Following ICSSPE`s Board meetings at Wingate Institute, Israel, the international conference Sport as a Mediator between Cultures was held from 15-17 September, 2011.


Hosted by the Ministry of Culture and Sport, Israel, and the Federal Ministry of the Interior, Germany, with the support of ICSSPE and other organising partners, this event offered a wide range of expert panels, workshops and poster sessions. Topics included the capacity of sport programmes in intercultural co-operation; sport`s impact on adolescents` psycho-social development; training of physical education and sports staff; the role of physical education in school for equity; and inclusion and integration.


There was consensus that sport may contribute to issues including social and cultural interaction; reconciliation and reconstruction; building trust and co-operation; gender empowerment; inclusion; skills development and capacity building. Elizabeth Longworth, Deputy Assistant Director-General for Social and Human Sciences, UNESCO, puts this clearly as she said, that sport speaks an international language and "provides us with a platform which is shaped by the intrinsic values of fair play, non discrimination, respect for others and integrity".

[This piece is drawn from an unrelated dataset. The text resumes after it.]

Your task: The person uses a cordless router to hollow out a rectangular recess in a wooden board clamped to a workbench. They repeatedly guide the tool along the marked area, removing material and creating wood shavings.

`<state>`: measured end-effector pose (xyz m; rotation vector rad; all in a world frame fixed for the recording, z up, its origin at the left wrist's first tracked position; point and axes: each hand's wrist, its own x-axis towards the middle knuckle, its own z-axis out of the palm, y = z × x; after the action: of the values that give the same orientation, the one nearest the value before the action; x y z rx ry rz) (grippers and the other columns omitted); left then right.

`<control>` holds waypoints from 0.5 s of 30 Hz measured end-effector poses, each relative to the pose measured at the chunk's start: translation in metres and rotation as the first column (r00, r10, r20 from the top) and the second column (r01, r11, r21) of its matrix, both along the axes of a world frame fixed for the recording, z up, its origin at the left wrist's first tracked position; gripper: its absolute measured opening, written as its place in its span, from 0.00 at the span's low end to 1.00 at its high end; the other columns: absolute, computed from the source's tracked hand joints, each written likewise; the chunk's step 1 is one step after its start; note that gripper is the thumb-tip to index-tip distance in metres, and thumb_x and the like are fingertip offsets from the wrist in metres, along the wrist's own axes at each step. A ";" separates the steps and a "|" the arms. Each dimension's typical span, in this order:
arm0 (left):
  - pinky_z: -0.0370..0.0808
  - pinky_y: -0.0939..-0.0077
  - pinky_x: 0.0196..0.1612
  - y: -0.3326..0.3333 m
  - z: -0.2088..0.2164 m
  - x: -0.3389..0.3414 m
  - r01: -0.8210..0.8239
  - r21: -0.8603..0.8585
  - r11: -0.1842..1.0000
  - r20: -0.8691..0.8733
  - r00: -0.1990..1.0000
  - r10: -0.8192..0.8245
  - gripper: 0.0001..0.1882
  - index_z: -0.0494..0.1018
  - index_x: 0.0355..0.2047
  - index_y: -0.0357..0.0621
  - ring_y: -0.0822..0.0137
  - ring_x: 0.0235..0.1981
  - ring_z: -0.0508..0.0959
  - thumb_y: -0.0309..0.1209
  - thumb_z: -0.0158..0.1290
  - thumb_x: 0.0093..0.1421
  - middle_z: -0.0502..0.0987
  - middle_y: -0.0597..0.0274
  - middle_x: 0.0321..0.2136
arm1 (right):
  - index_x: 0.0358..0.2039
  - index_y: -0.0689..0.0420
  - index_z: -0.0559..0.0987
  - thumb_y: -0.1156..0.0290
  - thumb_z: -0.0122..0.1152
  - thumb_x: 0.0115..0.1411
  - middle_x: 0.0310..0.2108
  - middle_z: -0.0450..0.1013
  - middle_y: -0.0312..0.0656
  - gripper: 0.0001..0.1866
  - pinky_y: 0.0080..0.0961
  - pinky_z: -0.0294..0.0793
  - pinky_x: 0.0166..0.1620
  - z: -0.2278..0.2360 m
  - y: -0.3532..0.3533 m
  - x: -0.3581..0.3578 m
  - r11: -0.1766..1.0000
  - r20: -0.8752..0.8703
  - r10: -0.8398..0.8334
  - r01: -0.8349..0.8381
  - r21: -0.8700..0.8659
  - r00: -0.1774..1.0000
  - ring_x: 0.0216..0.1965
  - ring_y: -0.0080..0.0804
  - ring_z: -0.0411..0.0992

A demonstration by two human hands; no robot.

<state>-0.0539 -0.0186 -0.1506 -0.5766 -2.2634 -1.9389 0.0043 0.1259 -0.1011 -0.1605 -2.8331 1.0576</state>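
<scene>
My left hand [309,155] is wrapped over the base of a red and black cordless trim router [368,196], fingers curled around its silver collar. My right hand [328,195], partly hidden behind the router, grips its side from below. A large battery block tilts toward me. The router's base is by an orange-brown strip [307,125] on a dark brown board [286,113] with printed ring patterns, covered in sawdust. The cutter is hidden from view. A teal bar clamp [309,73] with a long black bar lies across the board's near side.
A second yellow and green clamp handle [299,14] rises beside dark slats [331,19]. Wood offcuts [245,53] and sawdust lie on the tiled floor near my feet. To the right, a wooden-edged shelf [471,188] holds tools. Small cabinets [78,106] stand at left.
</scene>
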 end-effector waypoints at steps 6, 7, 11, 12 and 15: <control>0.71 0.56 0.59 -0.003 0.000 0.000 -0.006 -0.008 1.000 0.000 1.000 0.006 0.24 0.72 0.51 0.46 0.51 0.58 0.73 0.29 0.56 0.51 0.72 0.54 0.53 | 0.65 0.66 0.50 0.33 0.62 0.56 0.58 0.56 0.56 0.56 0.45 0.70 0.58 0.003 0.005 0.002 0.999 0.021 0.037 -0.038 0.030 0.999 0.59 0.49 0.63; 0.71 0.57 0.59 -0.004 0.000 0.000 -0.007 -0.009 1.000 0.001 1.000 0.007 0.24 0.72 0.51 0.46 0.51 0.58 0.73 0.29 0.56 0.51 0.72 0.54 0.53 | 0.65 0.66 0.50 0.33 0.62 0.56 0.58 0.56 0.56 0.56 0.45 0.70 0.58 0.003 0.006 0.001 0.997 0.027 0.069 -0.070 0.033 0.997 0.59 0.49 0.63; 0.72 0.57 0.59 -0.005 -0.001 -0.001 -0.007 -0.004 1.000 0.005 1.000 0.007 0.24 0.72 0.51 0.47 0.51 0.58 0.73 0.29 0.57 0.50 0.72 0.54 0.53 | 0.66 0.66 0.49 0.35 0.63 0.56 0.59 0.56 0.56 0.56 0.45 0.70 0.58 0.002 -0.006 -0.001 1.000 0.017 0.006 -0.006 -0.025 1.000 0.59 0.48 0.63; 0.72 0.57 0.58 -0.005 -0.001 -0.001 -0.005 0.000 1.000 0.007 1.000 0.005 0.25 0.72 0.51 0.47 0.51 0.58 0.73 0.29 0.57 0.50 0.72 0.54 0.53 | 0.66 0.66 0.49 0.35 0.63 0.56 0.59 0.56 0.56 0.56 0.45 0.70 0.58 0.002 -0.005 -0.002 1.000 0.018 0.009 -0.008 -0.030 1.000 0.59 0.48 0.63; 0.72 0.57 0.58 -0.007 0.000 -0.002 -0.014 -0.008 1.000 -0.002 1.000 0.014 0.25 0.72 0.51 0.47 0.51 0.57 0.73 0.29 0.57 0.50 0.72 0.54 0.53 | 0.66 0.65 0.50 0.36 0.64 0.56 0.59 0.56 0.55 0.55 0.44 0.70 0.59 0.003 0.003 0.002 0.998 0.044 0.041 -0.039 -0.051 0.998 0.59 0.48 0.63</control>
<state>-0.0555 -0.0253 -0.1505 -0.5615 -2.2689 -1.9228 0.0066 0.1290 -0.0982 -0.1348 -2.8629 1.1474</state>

In line with this consensus, it was agreed that a lot of work still needs to be done in the academic, practical and especially political fields to establish knowledge and acceptance of sport as a means for development and peace. According to Margaret Talbot, physical learning is, for example, mainly accepted as effective in the early years of life, but rarely mentioned for older children, young people and adults. But, the fact that small children do not know boundaries or have prejudices shows that social, religious or division between gender and races are not natural and that projects especially for youth, adults and the elderly are very important.


According to discussions held during the conference, the basis for good and sustainable use of sport as a means for development and peace include:


  • Frequent and sustainable networking;
  • Sharing of knowledge;
  • Genuine partnerships and collaborative working between different groups, movements, scientific disciplines, etc.;
  • Involvement of local (affected) people;
  • Sustained effort and investment;
  • Review of work and willingness to learn and improve;
  • Grounded knowledge of factors related to projects, cultures, etc.;
  • Trust.


Wilfried Lemke, Special Adviser to the United Nations Secretary-General on Sport for Development and Peace, acknowledged that “organising conferences like this one, which gathered respected experts and researchers from more than 30 countries, is crucial in order to provide a sound, solid layer of authoritative knowledge to our relatively young field of work.”


ICSSPE President Margaret Talbot formally closed the conference programme with her final report, linking the various discussions and emphasising the importance of the intrinsic values of sport and physical education. She also suggested possible future directions for the sport for development and peace field, pointing out the importance of increasing research initiatives that focus on the use of sport in mediating across borders, sharing knowledge achieved in order to improve upon practice and policy and widening of a sustainable networking .


Participants stated that they especially appreciated the opportunity to meet, exchange with and understand the views of a range of different people who are involved in sport for development and peace. Many of them were impressed by the fast development of this working area and expressed their hope for an improved collaboration between academics, foundations, ministries, local agencies and people from the field. “I will take hope with me from the conference, because when I see that by using sport people obtain something positive in terms of peace, I can feel that there is a chance for a positive change”, says Camilla Zamperini.